* _Task details_:
From the listing that follows, output everything exactly except the pictures.

Material provided Block Start

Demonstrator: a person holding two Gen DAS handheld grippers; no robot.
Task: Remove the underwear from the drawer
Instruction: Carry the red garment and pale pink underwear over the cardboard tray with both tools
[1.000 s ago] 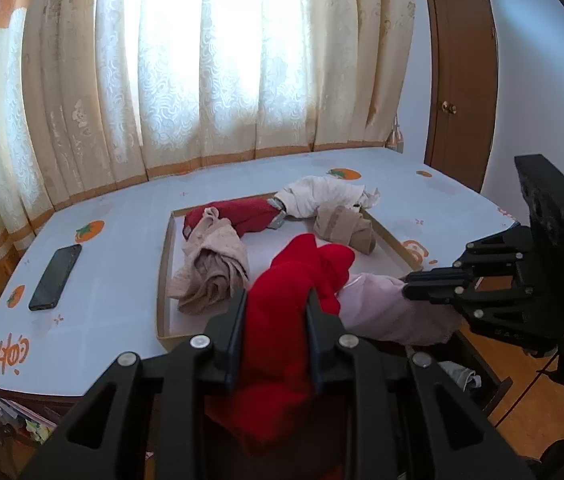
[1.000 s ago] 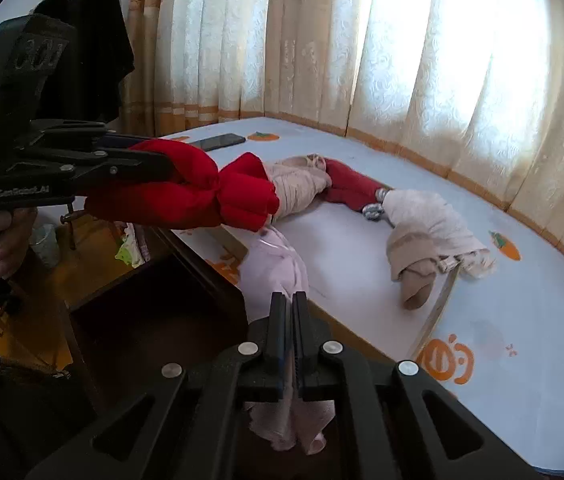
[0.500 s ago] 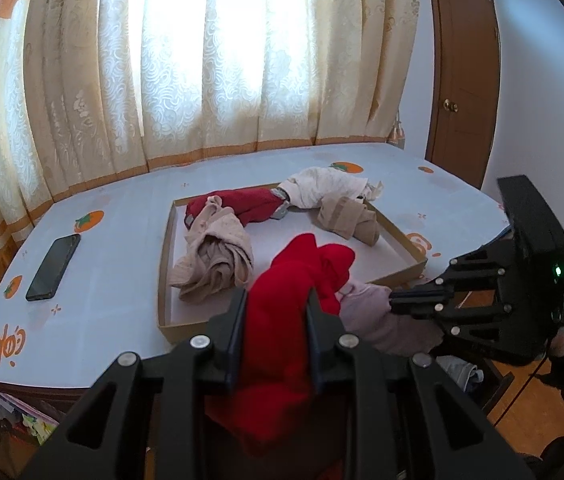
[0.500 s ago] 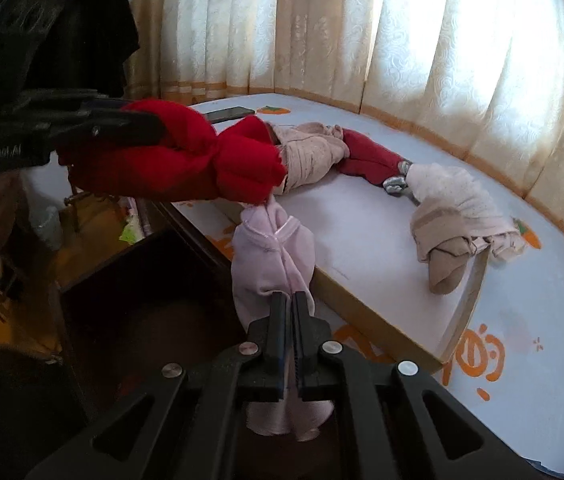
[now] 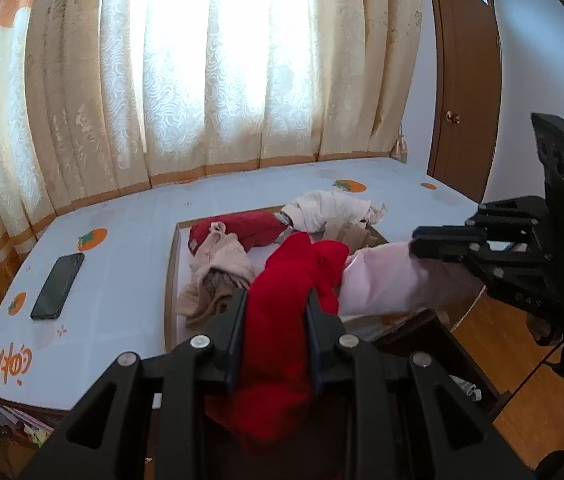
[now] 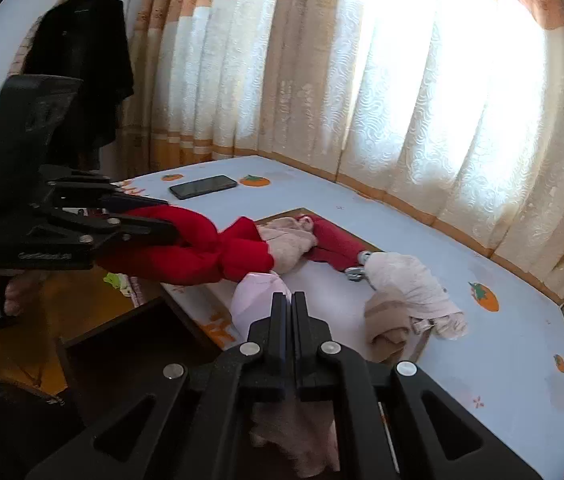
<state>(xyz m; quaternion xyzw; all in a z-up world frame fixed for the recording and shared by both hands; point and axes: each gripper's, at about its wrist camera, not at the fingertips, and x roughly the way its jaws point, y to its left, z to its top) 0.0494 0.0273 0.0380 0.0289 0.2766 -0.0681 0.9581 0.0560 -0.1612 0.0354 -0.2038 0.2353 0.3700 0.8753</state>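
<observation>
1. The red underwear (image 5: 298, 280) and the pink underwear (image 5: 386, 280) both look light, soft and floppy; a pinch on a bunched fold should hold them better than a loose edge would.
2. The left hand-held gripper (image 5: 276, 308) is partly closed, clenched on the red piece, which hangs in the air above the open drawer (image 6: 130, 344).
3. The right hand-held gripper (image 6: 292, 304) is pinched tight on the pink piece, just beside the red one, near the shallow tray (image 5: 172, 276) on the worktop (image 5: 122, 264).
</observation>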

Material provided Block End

* _Final answer_:
Demonstrator: a person holding two Gen DAS handheld grippers; no robot.
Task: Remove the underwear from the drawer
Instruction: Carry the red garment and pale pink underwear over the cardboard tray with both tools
[1.000 s ago] 
[1.000 s ago] 
[0.500 s ago] 
[0.500 s ago] 
[now] 
[now] 
<state>(xyz m; quaternion xyzw; all in a z-up world frame fixed for the recording and shared by both hands; point and axes: each gripper's, at about its wrist camera, not at the fingertips, and x roughly the way its jaws point, y to its left, z to its top) 0.0494 0.0273 0.0380 0.0289 0.2766 -0.0681 0.9581 0.0560 -0.1612 0.0354 -0.2038 0.2353 0.3700 0.8753</state>
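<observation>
1. The red underwear (image 5: 298, 280) and the pink underwear (image 5: 386, 280) both look light, soft and floppy; a pinch on a bunched fold should hold them better than a loose edge would.
2. The left hand-held gripper (image 5: 276, 308) is partly closed, clenched on the red piece, which hangs in the air above the open drawer (image 6: 130, 344).
3. The right hand-held gripper (image 6: 292, 304) is pinched tight on the pink piece, just beside the red one, near the shallow tray (image 5: 172, 276) on the worktop (image 5: 122, 264).
</observation>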

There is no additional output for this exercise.